La sesión plenaria ordinaria número 13, celebrada el 20 de mayo de 2026 con 52 diputados presentes, estuvo dominada por un fuerte debate de control político marcado por la confrontación entre el bloque de cuatro fracciones opositoras (denominado "bloque democrático") y el oficialismo.
La diputada Claudia Dobles (Coalición Agenda Ciudadana) alertó sobre la posible "instrumentalización de la violencia" por parte del Ejecutivo para preparar el terreno para un eventual levantamiento de garantías individuales, citando a la presidenta Laura Fernández: "no lo quiero, no lo quiero, pero si llegamos a eso, habrá que hacerlo".
En contraste, varias diputadas denunciaron condiciones laborales precarias en puerto Caldera, donde estibadores "sobreviven bajo una serie de situaciones inhumanas" con salarios por debajo del mínimo y sin seguro social, según señaló Sigrid Segura (Frente Amplio).
El clima político se tensó particularmente en torno a la integración de las comisiones legislativas y el avance de proyectos clave.
El diputado Álvaro Ramírez (Liberación Nacional) calificó como una "decisión unilateral e impuesta" la conformación de comisiones por parte de la Presidencia del Congreso, advirtiendo que afecta la eficacia, la confianza y el "clima político" necesario para evitar la polarización de la administración anterior.
Por su parte, la diputada Diana Murillo (Liberación Nacional) denunció que el oficialismo "forzó el avance" del proyecto minero Crucitas pese a que la presidenta Laura Fernández había ofrecido diálogo, generando "confusión" y evidenciando "inconsistencia".
En ese contexto, la diputada Joselyn Sáenz (Frente Amplio) instó a los liberacionistas a "repensar sus posiciones" frente al proyecto de "armonización" que, a su juicio, "desmantela al ICE", recordando el legado histórico del Partido Liberación Nacional en la creación de esa institución.

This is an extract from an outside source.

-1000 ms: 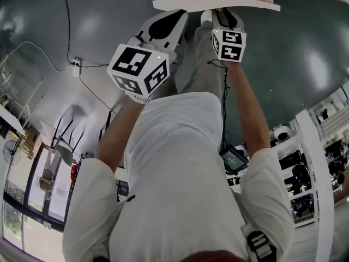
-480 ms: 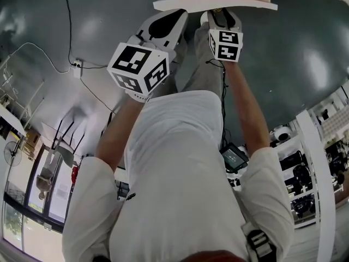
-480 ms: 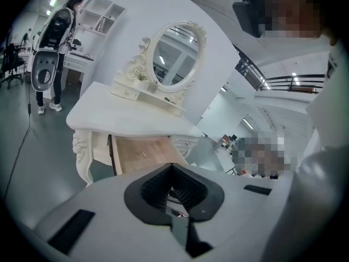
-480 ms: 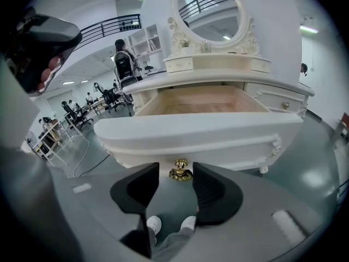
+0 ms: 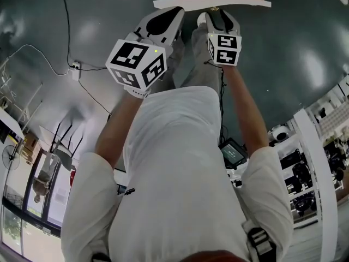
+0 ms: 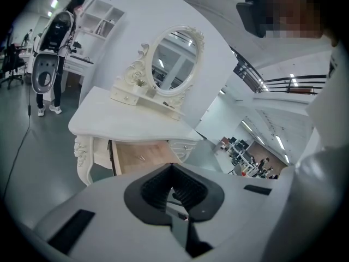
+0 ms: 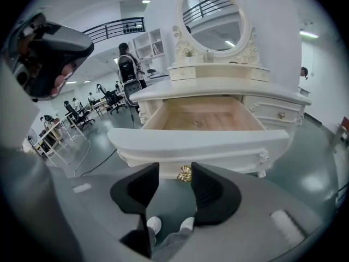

En materia de reforma judicial, el diputado José Miguel Villalobos (liberacionista) realizó un llamado transversal para iniciar una reforma que prohíba la reelección indefinida de magistrados.
Propuso un periodo único de doce años sin reelección y solicitó a todas las fracciones "no reelegir a ninguno de los seis magistrados que vencen este año" como primer paso, destacando que solo un magistrado desde 1949 había sido rechazado en reelección (Fernando Cruz en 2012, aunque anulado por la Sala Constitucional).
En la misma línea, la diputada Abril Gordienko (Unidad Social Cristiana) urgió a nombrar magistraturas suplentes de la Sala Constitucional, advirtiendo que la Sala enfrenta una carga de trabajo "quince veces más casos por habitante que Brasil" y que la inacción "oxida" la llave de la justicia constitucional, pues "los números no exageran y mucho menos mienten".
Durante la segunda parte de la sesión se dieron primera lectura a tres reformas constitucionales: la del expediente 24.620, que limita a catorce años el período de magistrados de la Corte Suprema y exige dieciocho años de ejercicio profesional; la del expediente 24.672, que establece un periodo máximo de ocho años (con posibilidad de una reelección) para el contralor y subcontralor generales de la República; y la del expediente 25.418, que modifica el procedimiento de aprobación de endeudamiento externo, distinguiendo créditos de inversión pública (que mantienen aprobación legislativa con dos tercios de los votos) y endeudamiento de apoyo presupuestario (que se aprobaría dentro del límite del presupuesto ordinario).
Estos proyectos fueron programados para segunda lectura el 28 de mayo de 2026.
El ambiente general de la sesión fue de intensa confrontación política, con el bloque opositor denunciando ruptura del diálogo y decisiones unilaterales por parte del oficialismo, particularmente en la integración de comisiones y el avance forzado de proyectos como Crucitas.
Sin embargo, también hubo espacio para propuestas de consenso, como el llamado a la reforma judicial y al nombramiento de magistrados suplentes, aunque estas iniciativas quedaron en tensión con la dinámica de bloqueo y desconfianza que predominó durante la sesión.
El contrapeso entre las fuerzas políticas se manifestó tanto en la crítica frontal como en la búsqueda de acuerdos puntuales, sin que se resolviera la contradicción entre el discurso de apertura del Ejecutivo y las acciones legislativas del oficialismo.